* Action item: In the listing that follows, locate the line containing "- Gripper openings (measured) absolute" and the line containing "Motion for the". Retype exactly those two lines and every line between them, and nothing more.

* Input data:
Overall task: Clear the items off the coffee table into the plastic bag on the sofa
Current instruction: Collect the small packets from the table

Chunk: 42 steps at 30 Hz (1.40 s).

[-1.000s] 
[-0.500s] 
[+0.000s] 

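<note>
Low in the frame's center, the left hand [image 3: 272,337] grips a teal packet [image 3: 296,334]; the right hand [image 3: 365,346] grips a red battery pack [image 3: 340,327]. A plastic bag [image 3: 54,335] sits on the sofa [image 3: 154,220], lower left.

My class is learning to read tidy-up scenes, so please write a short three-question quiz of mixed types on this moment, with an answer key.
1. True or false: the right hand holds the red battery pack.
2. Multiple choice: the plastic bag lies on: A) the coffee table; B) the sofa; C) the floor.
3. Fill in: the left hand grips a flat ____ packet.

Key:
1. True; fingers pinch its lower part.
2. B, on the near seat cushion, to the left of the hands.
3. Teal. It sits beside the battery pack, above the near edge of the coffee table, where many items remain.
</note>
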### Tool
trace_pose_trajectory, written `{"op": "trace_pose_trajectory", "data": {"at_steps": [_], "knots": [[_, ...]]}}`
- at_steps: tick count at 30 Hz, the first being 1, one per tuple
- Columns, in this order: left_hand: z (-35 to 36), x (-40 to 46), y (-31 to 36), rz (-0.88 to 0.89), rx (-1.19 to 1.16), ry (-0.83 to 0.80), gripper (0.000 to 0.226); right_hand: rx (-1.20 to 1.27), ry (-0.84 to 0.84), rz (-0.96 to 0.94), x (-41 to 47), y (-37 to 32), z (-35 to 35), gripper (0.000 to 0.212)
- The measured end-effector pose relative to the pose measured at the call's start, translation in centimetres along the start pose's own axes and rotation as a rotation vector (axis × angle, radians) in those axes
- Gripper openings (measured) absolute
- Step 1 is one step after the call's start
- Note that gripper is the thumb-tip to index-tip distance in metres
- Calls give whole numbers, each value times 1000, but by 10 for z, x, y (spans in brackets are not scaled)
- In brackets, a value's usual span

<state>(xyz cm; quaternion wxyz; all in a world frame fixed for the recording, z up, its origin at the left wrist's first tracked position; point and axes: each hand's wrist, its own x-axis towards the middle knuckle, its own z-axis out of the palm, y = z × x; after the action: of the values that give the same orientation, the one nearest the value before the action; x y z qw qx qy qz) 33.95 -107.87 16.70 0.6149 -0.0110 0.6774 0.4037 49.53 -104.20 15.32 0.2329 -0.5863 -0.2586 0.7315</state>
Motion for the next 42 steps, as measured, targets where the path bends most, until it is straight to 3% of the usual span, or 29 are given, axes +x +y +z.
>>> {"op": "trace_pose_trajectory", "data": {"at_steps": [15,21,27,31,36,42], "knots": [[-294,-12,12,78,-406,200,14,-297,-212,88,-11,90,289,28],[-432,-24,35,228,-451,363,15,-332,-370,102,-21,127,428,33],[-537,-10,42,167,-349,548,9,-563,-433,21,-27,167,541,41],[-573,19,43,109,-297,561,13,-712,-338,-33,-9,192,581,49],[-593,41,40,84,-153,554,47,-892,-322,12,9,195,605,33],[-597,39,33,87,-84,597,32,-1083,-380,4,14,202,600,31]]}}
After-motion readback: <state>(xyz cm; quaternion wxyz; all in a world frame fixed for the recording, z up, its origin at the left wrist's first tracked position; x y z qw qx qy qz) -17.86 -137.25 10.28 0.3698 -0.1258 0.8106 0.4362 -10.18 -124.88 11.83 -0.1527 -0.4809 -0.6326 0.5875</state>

* Completed task:
- Gripper openings (measured) absolute
- Step 1 is one step after the call's start
- Note that gripper is the thumb-tip to index-tip distance in metres
- Calls give whole numbers, each value times 1000, but by 10 for z, x, y (spans in brackets are not scaled)
- In brackets, a value's usual span

<state>(xyz cm; quaternion wxyz; all in a world frame fixed for the recording, z up, its origin at the left wrist's first tracked position; point and axes: each hand's wrist, its own x-axis towards the middle knuckle, its own z-axis out of the palm, y = z × x; after the action: of the values that give the same orientation, the one nearest the value before the action; x y z qw qx qy qz) 33.95 -107.87 16.70 0.6149 -0.0110 0.6774 0.4037 49.53 -104.20 15.32 0.2329 -0.5863 -0.2586 0.7315</state>
Motion for the next 42 steps, as measured, targets where the path bends most, until it is straight to 3% of the usual span, or 29 are given, axes +x +y +z.

That completes the answer, and no more is expected.